In vitro and in vivo evaluation of Δ9-tetrahidrocannabinol/PLGA nanoparticles for cancer chemotherapy

• Published in: International journal of pharmaceutics Vol. 487; no. 1-2; pp. 205 - 212
• Main Authors: Martín-Banderas, L., Muñoz-Rubio, I., Prados, J., Álvarez-Fuentes, J., Calderón-Montaño, J.M., López-Lázaro, M., Arias, J.L., Leiva, M.C., Holgado, M.A., Fernández-Arévalo, M.
• Format: Journal Article
• Language: English
• Published: Netherlands Elsevier B.V 20.06.2015
• Subjects: Animals; Antineoplastic Agents, Phytogenic - administration & dosage; Antineoplastic Agents, Phytogenic - therapeutic use; Blood compatibility; Cell Line, Tumor; Cell Survival - drug effects; Chemistry, Pharmaceutical; Chitosan; Dronabinol - administration & dosage; Dronabinol - therapeutic use; Drug Compounding; Drug Screening Assays, Antitumor; Humans; Lactic Acid; Lung cancer; Materials Testing; Mice; Mice, Inbred C57BL; Nanoparticles; Particle Size; PEGylation; PLGA; Polyethylene Glycols; Polyglycolic Acid; Xenograft Model Antitumor Assays; Δ9-Tetrahidrocannabinol; Δ9-Tetrahidrocannabinol; Nanoparticles; Blood compatibility; PEGylation; PLGA; Lung cancer; Chitosan; Δ-Tetrahidrocannabinol
• ISSN: 0378-5173; 1873-3476
• DOI: 10.1016/j.ijpharm.2015.04.054

[Display omitted] Nanoplatforms can optimize the efficacy and safety of chemotherapy, and thus cancer therapy. However, new approaches are encouraged in developing new nanomedicines against malignant cells. In this work, a reproducible methodology is described to prepare Δ9-tetrahidrocannabinol (Δ9-THC)-loaded poly(d,l-lactide-co-glycolide) (PLGA) nanoparticles against lung cancer. The nanoformulation is further improved by surface functionalization with the biodegradable polymers chitosan and poly(ethylene glycol) (PEG) in order to optimize the biological fate and antitumor effect. Mean nanoparticle size (≈290nm) increased upon coating with PEG, CS, and PEG–CS up to ≈590nm, ≈745nm, and ≈790nm, respectively. Surface electrical charge was controlled by the type of polymeric coating onto the PLGA particles. Drug entrapment efficiencies (≈95%) were not affected by any of the polymeric coatings. On the opposite, the characteristic sustained (biphasic) Δ9-THC release from the particles can be accelerated or slowed down when using PEG or chitosan, respectively.

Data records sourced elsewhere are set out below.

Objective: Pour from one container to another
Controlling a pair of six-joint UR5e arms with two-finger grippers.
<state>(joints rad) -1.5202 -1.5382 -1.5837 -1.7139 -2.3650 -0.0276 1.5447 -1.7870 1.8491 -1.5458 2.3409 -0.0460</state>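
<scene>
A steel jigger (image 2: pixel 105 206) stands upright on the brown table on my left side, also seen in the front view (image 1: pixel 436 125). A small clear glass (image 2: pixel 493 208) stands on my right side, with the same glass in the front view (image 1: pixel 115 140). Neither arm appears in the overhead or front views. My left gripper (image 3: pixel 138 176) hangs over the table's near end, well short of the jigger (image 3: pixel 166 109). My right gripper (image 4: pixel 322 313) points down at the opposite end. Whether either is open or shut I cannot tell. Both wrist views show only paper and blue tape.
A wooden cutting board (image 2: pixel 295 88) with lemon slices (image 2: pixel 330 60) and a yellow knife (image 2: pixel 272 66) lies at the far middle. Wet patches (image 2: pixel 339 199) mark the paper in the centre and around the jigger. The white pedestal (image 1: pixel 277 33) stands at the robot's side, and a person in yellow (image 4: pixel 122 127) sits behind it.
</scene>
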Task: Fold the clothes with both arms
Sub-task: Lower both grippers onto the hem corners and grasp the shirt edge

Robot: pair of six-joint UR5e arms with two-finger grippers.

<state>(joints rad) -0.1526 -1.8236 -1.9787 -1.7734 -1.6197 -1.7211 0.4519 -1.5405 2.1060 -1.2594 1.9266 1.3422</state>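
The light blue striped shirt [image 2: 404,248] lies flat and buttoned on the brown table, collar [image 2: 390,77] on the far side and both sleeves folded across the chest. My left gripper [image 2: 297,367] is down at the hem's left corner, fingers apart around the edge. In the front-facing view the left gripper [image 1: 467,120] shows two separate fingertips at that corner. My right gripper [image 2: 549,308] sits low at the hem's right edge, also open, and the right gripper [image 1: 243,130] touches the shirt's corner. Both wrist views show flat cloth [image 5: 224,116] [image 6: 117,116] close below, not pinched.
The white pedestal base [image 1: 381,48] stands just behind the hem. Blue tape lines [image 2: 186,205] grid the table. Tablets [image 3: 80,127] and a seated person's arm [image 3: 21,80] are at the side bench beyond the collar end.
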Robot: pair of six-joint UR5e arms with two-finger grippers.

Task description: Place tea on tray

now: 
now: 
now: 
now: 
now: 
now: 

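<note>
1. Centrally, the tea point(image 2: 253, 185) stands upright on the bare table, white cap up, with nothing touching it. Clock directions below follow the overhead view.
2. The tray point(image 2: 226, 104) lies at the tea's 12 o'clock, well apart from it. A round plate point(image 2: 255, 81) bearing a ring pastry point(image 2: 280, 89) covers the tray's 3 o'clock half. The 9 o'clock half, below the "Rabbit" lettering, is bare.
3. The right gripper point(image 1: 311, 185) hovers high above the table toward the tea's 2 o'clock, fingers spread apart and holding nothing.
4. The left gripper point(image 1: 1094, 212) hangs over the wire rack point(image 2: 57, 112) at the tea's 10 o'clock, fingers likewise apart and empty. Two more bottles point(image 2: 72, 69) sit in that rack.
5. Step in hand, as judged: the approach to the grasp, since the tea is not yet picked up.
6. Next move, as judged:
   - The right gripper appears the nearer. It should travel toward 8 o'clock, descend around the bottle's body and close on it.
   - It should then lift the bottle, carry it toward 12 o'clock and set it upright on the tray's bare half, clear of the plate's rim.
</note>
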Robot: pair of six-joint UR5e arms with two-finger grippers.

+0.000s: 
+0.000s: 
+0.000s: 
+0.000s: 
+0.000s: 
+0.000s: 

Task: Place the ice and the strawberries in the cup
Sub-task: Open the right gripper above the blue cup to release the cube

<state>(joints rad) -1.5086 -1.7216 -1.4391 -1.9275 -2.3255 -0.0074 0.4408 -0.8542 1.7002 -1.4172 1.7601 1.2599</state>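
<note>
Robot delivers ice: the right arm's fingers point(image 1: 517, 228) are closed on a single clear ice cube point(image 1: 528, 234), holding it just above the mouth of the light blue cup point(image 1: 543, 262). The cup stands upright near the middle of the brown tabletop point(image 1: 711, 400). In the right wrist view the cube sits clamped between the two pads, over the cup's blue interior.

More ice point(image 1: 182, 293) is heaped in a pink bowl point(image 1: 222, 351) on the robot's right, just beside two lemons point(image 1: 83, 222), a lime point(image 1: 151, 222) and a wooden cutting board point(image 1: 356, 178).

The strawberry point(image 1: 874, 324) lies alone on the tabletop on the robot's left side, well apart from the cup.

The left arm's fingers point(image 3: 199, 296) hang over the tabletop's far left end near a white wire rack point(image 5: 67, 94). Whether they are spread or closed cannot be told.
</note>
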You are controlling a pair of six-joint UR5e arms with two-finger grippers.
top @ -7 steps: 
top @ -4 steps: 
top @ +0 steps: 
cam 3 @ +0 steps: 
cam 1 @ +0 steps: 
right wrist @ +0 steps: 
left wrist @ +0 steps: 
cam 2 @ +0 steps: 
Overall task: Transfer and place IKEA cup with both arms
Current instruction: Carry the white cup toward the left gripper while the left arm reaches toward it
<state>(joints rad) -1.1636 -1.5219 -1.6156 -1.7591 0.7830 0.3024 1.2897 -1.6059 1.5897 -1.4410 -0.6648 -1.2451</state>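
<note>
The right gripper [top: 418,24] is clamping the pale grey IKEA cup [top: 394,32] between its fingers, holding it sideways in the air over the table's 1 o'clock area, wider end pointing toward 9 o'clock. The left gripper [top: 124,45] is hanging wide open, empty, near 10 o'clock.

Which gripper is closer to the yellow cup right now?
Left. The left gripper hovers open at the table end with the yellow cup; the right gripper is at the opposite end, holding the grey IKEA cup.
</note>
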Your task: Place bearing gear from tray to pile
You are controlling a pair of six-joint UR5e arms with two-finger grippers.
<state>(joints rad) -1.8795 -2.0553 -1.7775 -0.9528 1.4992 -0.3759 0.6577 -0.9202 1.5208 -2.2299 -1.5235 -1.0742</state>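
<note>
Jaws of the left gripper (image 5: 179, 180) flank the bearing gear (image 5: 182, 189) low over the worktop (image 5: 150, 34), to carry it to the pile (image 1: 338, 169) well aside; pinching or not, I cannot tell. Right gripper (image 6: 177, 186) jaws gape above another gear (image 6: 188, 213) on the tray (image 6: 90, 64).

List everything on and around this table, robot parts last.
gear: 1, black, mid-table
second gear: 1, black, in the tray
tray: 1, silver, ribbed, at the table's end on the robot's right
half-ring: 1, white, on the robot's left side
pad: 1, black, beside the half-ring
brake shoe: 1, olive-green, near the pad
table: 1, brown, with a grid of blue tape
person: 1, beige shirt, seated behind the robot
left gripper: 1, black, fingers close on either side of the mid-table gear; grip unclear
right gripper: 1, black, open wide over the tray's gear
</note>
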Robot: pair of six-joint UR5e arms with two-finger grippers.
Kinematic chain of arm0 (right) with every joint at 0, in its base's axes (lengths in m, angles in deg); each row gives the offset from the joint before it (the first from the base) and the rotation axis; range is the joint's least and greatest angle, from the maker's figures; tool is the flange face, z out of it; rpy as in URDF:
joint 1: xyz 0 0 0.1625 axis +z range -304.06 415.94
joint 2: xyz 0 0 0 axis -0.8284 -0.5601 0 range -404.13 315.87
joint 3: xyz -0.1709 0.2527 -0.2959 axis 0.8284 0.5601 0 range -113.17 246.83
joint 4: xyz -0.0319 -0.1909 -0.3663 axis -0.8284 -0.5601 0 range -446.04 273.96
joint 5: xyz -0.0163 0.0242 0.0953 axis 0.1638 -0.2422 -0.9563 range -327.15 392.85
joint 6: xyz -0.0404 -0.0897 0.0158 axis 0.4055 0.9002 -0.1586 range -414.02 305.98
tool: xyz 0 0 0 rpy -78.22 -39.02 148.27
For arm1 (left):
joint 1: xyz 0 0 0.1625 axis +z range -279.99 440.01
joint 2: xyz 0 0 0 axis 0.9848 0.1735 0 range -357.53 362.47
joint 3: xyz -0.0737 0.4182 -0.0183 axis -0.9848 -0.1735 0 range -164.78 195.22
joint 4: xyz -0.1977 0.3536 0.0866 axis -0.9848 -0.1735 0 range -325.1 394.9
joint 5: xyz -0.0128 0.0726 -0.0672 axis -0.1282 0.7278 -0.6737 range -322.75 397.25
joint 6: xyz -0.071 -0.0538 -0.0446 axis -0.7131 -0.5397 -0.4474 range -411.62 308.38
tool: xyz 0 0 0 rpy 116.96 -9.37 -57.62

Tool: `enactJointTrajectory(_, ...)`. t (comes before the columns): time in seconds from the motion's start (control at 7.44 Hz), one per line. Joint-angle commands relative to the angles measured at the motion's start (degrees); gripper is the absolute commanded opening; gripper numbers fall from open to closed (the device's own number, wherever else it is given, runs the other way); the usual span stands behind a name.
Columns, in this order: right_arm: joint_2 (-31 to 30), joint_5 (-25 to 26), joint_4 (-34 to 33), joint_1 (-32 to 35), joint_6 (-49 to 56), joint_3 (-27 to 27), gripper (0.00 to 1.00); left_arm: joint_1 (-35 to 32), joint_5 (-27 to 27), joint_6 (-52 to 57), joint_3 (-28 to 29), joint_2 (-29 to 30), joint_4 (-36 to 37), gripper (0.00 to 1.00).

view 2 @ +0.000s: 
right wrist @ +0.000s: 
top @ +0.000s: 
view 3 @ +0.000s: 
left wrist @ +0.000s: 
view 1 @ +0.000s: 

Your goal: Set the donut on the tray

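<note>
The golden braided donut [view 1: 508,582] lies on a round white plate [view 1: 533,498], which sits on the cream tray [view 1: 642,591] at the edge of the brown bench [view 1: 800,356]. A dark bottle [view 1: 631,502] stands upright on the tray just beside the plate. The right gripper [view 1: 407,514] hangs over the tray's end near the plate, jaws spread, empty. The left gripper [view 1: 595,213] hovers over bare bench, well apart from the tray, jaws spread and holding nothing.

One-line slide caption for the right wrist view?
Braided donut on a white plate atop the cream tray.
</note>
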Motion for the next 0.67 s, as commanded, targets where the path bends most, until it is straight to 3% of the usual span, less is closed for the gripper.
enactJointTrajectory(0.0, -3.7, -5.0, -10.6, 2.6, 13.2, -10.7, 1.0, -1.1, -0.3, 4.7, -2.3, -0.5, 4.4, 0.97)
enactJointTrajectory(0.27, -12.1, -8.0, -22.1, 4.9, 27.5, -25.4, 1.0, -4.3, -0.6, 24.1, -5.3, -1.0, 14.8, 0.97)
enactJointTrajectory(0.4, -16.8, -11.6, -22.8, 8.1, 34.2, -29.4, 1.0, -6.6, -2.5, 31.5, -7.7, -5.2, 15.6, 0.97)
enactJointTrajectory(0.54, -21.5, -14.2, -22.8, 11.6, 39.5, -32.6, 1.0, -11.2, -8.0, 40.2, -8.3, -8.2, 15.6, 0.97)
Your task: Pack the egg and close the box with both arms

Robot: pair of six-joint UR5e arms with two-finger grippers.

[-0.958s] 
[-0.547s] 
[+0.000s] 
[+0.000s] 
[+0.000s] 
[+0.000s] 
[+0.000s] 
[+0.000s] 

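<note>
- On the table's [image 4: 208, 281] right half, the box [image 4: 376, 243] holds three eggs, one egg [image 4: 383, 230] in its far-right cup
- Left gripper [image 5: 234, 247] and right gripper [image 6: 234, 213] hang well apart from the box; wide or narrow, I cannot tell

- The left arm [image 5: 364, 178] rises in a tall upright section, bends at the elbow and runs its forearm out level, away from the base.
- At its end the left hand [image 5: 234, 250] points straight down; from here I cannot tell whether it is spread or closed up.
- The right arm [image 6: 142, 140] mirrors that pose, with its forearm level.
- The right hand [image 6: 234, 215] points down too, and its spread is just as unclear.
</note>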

Blood compatibility studies demonstrated the adequate in vivo safety margin of all of the PLGA-based nanoformulations, while protein adsorption investigations postulated the protective role of PEGylation against opsonization and plasma clearance. Cell viability studies comparing the activity of the nanoformulations against human A-549 and murine LL2 lung adenocarcinoma cells, and human embryo lung fibroblastic MRC-5 cells revealed a statistically significant selective cytotoxic effect toward the lung cancer cell lines. In addition, cytotoxicity assays in A-549 cells demonstrated the more intense anticancer activity of Δ9-THC-loaded PEGylated PLGA nanoparticles. These promising results were confirmed by in vivo studies in LL2 lung tumor-bearing immunocompetent C57BL/6 mice.